Unter Vorbehalt – Ein Gespräch über Literaturveranstaltungen in der Corona-Krise

Emily Grunert, Ludwig Lohmann und Alexander Graeff organisieren Literaturveranstaltungen in verschiedenen Einrichtungen. Wie die meisten Veranstalter*innen in ganz Deutschland mussten auch sie Anfang März lange geplante Lesungen, Festivals und Gesprächsreihen absagen, verschieben oder ins Internet verlagern. Wie geht man mit dieser Situation um? Ist der virtuelle Raum für alles die Lösung und was heißt eigentlich „Literatur als soziale Praxis“? Darüber haben wir von 54books mit den drei gesprochen.

 

54books: Emily, Alexander, Ludwig, ihr seid Literaturveranstalter*innen in unterschiedlichen Häusern. Vor welche Schwierigkeiten stellt euch die aktuelle (Corona-)Situation, erst der verordneten Kontaktbeschränkung und nun ihrer schrittweisen Lockerung?
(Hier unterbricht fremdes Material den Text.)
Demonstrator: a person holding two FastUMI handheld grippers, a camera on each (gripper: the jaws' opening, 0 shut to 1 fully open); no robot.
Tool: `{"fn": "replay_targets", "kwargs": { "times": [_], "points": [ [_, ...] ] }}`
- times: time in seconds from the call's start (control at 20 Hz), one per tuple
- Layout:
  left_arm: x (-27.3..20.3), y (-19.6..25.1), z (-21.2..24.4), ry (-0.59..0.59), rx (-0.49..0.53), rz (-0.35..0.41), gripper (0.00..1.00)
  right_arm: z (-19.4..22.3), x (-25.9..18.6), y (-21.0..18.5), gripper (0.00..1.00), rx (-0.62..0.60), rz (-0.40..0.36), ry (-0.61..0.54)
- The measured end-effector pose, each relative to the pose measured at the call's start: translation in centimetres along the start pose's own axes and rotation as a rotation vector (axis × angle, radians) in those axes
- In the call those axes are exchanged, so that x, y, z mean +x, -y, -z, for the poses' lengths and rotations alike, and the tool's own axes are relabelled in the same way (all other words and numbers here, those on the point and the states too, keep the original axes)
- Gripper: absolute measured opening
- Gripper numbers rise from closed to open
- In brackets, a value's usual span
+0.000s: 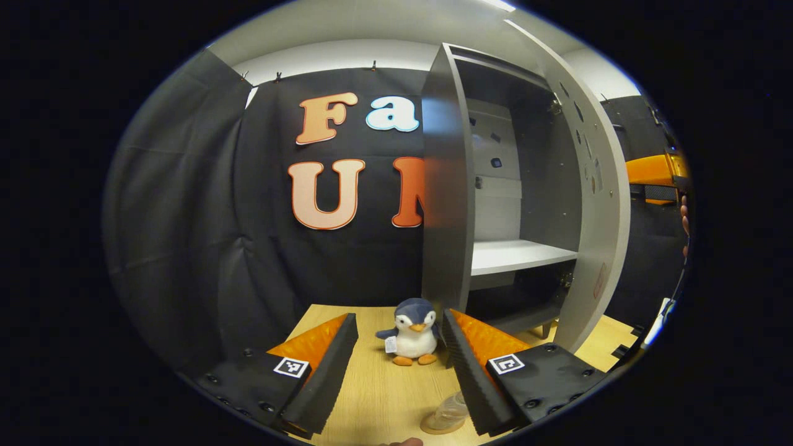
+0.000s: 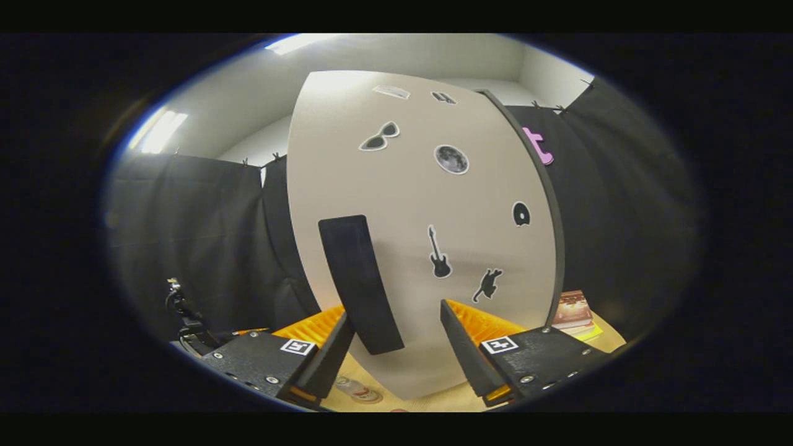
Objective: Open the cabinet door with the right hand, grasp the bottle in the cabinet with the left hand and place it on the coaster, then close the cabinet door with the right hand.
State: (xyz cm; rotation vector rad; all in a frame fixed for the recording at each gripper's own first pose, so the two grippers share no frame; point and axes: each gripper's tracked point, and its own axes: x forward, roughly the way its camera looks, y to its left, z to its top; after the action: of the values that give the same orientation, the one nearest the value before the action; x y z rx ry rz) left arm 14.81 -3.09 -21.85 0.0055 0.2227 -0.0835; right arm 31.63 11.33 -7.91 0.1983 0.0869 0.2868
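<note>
Standing on the coaster [image 1: 437, 426] at the bottom of the left gripper view, just beside the inner edge of one finger, the clear bottle [image 1: 451, 410] looks already delivered, so the fetch-and-place part of the task reads as done. The left gripper [image 1: 396, 365] has its fingers spread wide with nothing between them except bare wooden table [image 1: 384, 396], and a small penguin plush [image 1: 414, 331] sits farther off beyond the fingertips. Behind that, the cabinet [image 1: 526, 204] stands open, its white shelf [image 1: 517, 254] bare, and its door [image 1: 598, 204] is swung out to the side. What remains, by my judgement, is the closing of that door with the right hand. The right gripper view gives the door's outer face [image 2: 427, 248], dotted with small stickers, seen from close in, with a dark vertical handle [image 2: 359, 282] rising just ahead of the right gripper [image 2: 396, 341]; its fingers are apart and I cannot tell whether either touches the door or handle. Low in that view the bottle [image 2: 356, 389] appears on the table beneath the door's bottom edge, and a stack of books [image 2: 573, 316] lies off to the side. The cabinet's interior and the emptied shelf come from the left gripper view alone, the handle and stickers from the right.
</note>
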Motion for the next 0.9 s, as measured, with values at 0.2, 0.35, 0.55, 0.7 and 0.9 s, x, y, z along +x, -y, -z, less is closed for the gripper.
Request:
{"fn": "replay_targets", "kwargs": {
  "times": [0.2,0.35,0.55,0.7,0.9],
  "points": [
    [0.3,-1.9,-0.4,0.007,-0.007,-0.039,0.90,0.0,0.6,-0.3,0.87,-0.022,-0.018,-0.002],
    [0.4,-2.9,-0.5,0.009,-0.015,-0.062,0.92,0.0,1.3,-0.5,0.87,-0.034,-0.029,0.001],
    [0.4,-3.8,-1.0,0.015,-0.012,-0.085,0.90,-0.1,2.1,-0.7,0.90,-0.047,-0.029,0.001],
    [0.6,-4.2,-1.3,0.021,-0.017,-0.095,0.90,-0.2,2.5,-1.0,0.90,-0.068,-0.015,0.004],
    [0.7,-4.5,-2.1,0.031,-0.021,-0.106,0.92,-0.2,3.3,-1.2,0.90,-0.095,0.027,0.027]
  ]
}}
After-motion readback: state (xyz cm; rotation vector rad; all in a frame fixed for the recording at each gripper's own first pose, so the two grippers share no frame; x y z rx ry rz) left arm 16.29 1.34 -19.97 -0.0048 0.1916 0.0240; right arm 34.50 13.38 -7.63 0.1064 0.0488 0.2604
Alexander: Die größte Schwierigkeit ist die Planungsunsicherheit und die allgemeine Ungewissheit. Das betrifft das Programm in der Brotfabrik, das laut einer aktuellen Verlautbarung des Berliner Senats wahrscheinlich erst nach dem 31. Juli wieder einsetzen darf. Es betrifft mich aber auch als freier Kurator. Am schmerzlichsten war jüngst die Absage einer lange vorbereiteten und für Mai geplanten Ausgabe der Lesereihe Schreiben gegen die Norm(en)?, die ich kuratiert habe und die in der Buchhandlung ocelot hätte stattfinden sollen.

Ludwig: Als Veranstalter dort in der Buchhandlung ocelot plane ich normalerweise mit einem halben Jahr Vorlauf. Das heißt, als die Pandemie Deutschland erreichte, stand unser Programm bereits bis zur Sommerpause im Juli/August fest. Dass die Reihe Schreiben gegen die Norm(en)? im ocelot im Frühjahr 2020 stattfinden soll, haben Alexander und ich bereits im Herbst 2019 besprochen. Die aktuellen Entwicklungen erforderten nun, diese und andere Veranstaltungen schrittweise abzusagen, immer in engem Kontakt zu Verlagen, Autor*innen und anderen Kompliz*innen. Inzwischen herrscht aber für die nächsten zwei Monate Klarheit: Aktuell dürfen in Berlin bis Ende Juli keine Veranstaltungen stattfinden (laut der Verordnung des Berliner Senats vom 21. April 2020). Das ist natürlich extrem schade, aber das gesundheitliche Wohl aller Beteiligten geht beim Veranstalten immer vor. Besonders in dieser Situation. Interessant wäre nun die Frage, was man mit den abgesagten Veranstaltungen macht: Verlegt man sie ins Internet oder sucht man nach neuen Terminen im Herbst? Wie geht ihr damit um?

Emily: Ich würde mich anschließen, das größte Problem ist sicherlich die Planungsunsicherheit. In den ersten Wochen war ich beinahe ausschließlich damit beschäftigt, Termine in den Herbst zu verlegen. Aber niemand weiß, ob diese Nachholtermine umgesetzt werden können. Noch nie habe ich in Mails so häufig den Zusatz “unter Vorbehalt” gelesen. Wir versuchen uns im Literaturhaus Rostock an einzelnen digitalen Veranstaltungen, aber unsere regulären 4-6 Veranstaltungen im Monat kann das natürlich nicht ersetzen. Es ist eher ein Versuch, sichtbar zu bleiben. Für die meisten Veranstaltungen entwickeln wir zeitgleich auch digitale Alternativen. Im Netzwerk der Literaturhäuser – zu dem auch das Literaturhaus Rostock gehört – wurde die Aktion #zweiterfruehling ins Leben gerufen, die ich persönlich sehr sinnvoll finde. Vertreter*innen des Literaturbetriebs und des Feuilletons, der Literaturhäuser und der Buchhandlungen erklären damit, dass sie die Frühjahrstitel, die größtenteils kaum Resonanz erfahren haben, bis zum Frühjahr 2021 in ihren Programmen präsent halten.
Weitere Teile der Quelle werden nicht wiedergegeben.